_About this exercise_.
Copy, word for word, the lines of the entries below between the one with "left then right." and the one with "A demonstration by", inclusive, and leave out everything else.

_Data for this task_.

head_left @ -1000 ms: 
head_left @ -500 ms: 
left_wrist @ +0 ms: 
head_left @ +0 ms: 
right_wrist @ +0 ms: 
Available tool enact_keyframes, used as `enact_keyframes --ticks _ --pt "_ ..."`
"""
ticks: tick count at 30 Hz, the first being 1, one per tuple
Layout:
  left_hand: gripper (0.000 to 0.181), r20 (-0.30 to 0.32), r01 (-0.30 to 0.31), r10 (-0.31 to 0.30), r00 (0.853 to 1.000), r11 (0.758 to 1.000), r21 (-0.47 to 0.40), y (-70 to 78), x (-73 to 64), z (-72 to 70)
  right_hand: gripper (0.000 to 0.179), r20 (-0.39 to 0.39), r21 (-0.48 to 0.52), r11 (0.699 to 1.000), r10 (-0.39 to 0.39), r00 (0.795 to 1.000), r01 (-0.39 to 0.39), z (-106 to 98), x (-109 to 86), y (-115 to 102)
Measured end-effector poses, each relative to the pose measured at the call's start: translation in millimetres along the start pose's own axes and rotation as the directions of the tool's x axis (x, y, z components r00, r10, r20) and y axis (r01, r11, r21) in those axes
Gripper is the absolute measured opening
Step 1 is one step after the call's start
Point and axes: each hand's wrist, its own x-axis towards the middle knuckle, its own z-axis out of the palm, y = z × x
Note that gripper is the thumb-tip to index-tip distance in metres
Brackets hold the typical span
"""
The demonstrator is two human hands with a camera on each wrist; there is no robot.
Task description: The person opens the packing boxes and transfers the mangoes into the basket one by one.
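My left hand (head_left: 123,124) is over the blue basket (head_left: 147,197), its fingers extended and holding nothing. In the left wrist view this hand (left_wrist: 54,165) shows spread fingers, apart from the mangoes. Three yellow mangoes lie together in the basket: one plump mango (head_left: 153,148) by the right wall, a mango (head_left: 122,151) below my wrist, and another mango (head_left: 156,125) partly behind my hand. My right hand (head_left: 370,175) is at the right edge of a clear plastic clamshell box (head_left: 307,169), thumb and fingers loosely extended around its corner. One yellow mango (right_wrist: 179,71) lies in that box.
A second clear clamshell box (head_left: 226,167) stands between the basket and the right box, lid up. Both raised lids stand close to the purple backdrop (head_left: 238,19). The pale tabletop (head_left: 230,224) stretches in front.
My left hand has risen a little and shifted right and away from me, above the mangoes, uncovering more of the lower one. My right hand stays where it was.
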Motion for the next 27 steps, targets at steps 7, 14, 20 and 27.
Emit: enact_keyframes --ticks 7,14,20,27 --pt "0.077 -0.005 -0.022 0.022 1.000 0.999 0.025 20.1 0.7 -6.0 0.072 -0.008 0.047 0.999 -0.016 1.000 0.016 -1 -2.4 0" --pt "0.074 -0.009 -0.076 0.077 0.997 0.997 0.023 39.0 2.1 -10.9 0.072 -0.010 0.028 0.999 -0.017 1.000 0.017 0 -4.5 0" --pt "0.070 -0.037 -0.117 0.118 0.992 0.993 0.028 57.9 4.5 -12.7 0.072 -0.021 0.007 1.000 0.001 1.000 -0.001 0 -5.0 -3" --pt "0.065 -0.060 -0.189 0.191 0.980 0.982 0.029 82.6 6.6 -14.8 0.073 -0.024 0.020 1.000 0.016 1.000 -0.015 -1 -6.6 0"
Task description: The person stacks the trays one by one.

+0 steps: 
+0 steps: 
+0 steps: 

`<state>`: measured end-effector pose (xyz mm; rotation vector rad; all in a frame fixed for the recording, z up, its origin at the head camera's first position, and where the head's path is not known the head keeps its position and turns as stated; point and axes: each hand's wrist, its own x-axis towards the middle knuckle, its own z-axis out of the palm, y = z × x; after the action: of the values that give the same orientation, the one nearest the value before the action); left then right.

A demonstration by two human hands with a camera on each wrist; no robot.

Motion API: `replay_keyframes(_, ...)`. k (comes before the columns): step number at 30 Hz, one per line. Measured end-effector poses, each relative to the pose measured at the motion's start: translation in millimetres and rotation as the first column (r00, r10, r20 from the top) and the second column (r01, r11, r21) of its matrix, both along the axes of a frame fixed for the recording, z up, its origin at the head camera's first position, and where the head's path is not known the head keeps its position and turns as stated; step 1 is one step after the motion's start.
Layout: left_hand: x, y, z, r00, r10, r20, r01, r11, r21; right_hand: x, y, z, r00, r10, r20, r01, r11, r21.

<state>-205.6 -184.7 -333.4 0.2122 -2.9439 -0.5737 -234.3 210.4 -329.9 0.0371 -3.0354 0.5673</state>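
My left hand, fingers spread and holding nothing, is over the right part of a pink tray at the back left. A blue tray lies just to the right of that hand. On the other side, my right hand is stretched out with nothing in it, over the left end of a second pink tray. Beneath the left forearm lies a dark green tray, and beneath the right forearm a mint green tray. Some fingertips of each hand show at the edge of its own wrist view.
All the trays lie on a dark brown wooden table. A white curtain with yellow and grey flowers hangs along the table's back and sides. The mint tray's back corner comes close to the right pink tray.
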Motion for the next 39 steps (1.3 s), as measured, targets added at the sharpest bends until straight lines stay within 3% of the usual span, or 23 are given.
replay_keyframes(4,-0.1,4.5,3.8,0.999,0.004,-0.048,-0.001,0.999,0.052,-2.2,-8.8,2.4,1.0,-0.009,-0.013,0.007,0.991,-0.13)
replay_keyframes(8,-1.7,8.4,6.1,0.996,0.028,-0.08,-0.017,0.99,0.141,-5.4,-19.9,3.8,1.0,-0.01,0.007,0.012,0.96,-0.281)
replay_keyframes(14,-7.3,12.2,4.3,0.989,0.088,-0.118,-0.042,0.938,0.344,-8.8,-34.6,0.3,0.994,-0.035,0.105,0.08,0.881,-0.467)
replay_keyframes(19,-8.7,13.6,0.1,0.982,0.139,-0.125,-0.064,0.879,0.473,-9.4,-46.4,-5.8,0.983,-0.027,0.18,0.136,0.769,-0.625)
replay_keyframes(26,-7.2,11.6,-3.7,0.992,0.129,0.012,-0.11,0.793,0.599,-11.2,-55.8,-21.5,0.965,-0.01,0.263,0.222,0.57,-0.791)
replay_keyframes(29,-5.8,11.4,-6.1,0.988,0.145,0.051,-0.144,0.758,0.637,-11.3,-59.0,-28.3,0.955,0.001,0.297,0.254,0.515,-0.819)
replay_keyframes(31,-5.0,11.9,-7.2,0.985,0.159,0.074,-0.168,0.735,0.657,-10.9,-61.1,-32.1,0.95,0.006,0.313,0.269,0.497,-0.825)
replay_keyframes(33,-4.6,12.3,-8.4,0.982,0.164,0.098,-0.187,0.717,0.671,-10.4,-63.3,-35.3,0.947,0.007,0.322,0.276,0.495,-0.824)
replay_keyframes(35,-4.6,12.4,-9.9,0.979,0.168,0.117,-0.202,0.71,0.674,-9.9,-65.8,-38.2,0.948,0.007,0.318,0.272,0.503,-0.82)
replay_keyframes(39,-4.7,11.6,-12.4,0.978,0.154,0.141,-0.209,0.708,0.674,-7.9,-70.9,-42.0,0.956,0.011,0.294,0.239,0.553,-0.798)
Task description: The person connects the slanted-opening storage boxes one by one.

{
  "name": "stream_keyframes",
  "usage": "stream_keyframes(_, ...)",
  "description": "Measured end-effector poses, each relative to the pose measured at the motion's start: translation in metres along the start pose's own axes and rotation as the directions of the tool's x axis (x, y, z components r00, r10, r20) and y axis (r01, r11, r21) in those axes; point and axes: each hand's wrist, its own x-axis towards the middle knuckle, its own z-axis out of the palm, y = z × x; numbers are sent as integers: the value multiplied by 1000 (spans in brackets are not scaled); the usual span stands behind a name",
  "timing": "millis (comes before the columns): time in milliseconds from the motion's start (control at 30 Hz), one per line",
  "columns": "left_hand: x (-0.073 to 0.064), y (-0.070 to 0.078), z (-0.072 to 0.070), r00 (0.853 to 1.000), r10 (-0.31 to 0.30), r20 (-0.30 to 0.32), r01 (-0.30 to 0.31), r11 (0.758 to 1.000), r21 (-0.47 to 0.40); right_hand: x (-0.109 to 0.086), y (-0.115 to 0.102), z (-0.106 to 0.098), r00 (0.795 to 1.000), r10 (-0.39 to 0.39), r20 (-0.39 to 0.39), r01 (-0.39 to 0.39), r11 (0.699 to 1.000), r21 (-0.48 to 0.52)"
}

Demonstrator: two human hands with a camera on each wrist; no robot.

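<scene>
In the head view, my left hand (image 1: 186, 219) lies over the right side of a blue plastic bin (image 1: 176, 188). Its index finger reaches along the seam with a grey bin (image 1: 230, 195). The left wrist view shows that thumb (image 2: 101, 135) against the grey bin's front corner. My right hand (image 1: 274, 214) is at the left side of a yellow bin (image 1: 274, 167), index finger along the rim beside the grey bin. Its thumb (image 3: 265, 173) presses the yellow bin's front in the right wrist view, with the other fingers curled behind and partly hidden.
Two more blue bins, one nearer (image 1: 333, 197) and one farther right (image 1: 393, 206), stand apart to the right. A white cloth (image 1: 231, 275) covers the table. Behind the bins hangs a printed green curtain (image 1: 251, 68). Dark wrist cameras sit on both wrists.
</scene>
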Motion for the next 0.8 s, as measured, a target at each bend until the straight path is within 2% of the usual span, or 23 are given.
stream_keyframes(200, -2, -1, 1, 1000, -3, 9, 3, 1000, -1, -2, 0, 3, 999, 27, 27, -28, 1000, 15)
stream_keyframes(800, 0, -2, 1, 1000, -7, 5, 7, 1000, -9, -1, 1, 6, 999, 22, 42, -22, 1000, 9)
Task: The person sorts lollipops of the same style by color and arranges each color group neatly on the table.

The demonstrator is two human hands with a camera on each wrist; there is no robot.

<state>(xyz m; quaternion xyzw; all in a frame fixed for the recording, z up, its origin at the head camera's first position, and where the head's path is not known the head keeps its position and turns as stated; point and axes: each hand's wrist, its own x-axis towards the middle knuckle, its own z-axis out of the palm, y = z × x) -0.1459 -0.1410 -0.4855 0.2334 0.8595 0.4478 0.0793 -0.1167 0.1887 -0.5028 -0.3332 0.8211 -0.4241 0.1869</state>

_Output for this exercise_.
`<state>`: measured end-effector pose (xyz mm; rotation vector rad; all in a frame fixed for the recording, z up, its origin at the head camera's first position, and where the head's path is not known the head keeps its position and turns as stated; point and axes: each hand's wrist, its own x-axis towards the middle knuckle, its own z-axis out of the palm, y = z × x; after the action: of the values that give the same orientation, the one nearest the value before the action); left then right.

A demonstration by two human hands with a camera on each wrist; no robot.

This completes the answer to the exercise.